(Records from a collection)
□ □ □
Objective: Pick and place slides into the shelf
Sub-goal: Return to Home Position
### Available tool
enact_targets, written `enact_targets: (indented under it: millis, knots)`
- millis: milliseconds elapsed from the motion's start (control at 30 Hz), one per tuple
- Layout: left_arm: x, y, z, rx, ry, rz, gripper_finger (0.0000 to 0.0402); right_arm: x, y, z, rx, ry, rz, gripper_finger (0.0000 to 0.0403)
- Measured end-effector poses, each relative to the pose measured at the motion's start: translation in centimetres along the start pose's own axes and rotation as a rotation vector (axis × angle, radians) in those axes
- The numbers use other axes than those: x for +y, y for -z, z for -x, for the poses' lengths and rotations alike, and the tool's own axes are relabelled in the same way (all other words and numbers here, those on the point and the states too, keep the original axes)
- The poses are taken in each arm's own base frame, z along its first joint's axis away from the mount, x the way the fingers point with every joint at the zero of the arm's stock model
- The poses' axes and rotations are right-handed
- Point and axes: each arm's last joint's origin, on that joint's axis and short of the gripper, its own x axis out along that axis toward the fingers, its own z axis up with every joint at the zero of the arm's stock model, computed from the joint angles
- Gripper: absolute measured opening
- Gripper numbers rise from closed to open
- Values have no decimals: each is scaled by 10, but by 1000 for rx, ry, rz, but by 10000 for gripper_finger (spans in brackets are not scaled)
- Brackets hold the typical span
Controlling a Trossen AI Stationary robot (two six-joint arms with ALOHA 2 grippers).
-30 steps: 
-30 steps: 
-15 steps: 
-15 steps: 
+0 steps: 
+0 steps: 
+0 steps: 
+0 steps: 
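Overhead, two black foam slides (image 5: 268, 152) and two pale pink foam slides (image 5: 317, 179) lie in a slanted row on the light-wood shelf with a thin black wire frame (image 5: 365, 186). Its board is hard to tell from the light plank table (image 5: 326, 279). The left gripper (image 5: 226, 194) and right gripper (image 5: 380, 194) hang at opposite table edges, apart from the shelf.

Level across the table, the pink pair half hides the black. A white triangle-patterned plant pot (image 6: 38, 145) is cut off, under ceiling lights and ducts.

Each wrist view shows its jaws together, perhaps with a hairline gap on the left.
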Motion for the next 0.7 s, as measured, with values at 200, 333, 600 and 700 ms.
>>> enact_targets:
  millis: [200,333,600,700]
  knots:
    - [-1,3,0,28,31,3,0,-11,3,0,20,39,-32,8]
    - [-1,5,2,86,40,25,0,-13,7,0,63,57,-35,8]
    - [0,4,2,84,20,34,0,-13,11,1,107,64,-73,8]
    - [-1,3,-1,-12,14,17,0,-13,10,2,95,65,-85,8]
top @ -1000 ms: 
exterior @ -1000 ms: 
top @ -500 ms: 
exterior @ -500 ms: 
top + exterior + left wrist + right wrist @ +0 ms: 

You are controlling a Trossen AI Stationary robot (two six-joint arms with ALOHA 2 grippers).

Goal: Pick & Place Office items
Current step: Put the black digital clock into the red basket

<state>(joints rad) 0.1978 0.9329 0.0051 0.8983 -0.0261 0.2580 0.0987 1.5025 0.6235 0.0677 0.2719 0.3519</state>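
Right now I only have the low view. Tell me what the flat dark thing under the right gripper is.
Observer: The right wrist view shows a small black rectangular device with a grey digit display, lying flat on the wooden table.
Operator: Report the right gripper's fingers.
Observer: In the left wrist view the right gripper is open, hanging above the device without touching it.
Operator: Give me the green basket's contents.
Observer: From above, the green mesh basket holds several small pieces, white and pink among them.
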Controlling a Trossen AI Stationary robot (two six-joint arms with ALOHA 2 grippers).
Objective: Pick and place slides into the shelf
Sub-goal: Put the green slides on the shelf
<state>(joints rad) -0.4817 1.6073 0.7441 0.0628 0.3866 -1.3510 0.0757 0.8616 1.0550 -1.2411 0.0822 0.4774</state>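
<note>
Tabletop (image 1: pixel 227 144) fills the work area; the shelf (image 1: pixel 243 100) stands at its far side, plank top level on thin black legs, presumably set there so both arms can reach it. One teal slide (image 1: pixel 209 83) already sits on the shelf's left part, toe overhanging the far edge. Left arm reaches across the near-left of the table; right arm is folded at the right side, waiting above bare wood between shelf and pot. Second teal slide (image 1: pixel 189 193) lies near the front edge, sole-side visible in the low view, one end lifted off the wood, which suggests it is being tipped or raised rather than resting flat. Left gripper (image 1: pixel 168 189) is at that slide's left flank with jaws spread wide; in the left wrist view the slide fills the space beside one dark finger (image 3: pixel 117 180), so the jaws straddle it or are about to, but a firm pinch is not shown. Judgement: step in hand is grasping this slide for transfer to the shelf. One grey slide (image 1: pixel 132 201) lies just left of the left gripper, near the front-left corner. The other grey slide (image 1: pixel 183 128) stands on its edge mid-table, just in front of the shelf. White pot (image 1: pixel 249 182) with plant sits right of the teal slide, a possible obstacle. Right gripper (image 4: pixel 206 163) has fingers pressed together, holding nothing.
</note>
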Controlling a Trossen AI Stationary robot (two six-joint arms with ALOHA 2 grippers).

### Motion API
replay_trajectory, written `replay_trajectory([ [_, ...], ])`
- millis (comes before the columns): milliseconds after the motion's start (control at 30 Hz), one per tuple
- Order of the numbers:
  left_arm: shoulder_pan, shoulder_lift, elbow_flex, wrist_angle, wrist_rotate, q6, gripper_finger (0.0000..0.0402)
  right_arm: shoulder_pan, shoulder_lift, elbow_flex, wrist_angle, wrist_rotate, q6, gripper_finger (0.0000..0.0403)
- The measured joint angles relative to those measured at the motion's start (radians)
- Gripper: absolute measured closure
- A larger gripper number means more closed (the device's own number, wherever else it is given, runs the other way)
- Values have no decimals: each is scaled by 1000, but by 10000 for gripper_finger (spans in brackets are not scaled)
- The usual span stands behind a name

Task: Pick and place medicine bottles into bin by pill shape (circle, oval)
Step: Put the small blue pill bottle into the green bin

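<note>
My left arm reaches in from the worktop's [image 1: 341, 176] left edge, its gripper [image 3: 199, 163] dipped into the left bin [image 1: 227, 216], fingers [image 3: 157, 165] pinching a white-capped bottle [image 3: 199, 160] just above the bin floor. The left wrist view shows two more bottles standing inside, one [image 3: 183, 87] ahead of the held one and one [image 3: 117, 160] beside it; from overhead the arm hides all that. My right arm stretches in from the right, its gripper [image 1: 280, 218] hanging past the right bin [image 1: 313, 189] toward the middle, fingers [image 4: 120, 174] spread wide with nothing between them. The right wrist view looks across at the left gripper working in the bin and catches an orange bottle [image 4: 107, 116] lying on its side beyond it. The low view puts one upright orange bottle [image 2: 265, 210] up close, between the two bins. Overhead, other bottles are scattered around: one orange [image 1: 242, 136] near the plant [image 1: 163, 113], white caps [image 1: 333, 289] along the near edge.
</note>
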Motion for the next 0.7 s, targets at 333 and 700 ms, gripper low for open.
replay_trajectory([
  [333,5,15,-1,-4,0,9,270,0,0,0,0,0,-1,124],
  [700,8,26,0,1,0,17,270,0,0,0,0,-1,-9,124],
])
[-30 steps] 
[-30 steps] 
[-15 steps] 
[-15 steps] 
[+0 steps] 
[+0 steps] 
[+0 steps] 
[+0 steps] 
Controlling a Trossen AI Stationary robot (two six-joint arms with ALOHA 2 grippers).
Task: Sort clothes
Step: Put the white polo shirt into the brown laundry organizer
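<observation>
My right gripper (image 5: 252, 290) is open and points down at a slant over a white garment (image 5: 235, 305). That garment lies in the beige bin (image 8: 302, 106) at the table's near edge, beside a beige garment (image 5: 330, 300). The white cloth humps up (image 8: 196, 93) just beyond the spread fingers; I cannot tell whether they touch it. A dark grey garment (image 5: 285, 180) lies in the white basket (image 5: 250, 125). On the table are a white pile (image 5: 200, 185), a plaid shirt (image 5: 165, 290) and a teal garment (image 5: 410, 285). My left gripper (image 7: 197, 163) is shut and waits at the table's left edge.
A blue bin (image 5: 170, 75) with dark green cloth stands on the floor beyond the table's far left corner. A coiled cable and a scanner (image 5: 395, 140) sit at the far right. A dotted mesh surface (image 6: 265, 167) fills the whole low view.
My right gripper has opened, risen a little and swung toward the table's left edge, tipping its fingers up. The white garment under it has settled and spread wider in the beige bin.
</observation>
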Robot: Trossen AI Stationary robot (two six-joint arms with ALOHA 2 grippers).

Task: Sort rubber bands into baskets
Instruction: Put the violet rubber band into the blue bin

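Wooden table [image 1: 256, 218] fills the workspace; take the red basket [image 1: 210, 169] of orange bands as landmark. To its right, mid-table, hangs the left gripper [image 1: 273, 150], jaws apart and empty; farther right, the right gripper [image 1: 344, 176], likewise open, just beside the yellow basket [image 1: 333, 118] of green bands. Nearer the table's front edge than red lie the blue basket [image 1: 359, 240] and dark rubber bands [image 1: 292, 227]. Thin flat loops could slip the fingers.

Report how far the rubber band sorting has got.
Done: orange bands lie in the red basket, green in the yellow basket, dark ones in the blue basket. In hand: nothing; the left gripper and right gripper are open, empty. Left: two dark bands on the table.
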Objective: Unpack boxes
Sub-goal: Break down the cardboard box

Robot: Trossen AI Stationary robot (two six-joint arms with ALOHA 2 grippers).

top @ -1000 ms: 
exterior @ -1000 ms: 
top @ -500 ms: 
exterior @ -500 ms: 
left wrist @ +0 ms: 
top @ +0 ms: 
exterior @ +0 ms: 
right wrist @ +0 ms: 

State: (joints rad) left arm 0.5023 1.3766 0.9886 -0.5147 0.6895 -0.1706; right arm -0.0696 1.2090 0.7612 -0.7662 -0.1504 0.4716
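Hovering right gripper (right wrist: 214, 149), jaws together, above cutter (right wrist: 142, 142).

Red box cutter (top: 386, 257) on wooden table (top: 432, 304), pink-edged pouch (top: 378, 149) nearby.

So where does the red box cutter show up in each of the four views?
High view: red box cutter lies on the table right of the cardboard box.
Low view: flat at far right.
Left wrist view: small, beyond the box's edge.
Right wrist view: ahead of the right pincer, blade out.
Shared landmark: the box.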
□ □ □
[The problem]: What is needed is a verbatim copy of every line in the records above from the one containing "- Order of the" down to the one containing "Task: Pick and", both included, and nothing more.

[Exercise solution]:
- Order of the numbers:
  left_arm: shoulder_pan, shoulder_lift, elbow_flex, wrist_angle, wrist_rotate, q6, gripper_finger (0.0000..0.0402)
  right_arm: shoulder_pan, shoulder_lift, elbow_flex, wrist_angle, wrist_rotate, q6, gripper_finger (0.0000..0.0403)
- The measured joint angles relative to those measured at the motion's start (radians)
- Gripper: absolute measured closure
- A larger gripper number means more closed (the device's own number, wherever else it is given, runs the other way)
- Values have no decimals: each is scaled by 1000, but by 10000 for gripper_finger (spans in brackets are not scaled)
- The usual span stands behind a name

Task: Pick and place medicine bottles into bin by pill shape (circle, oval)

That is the entire output.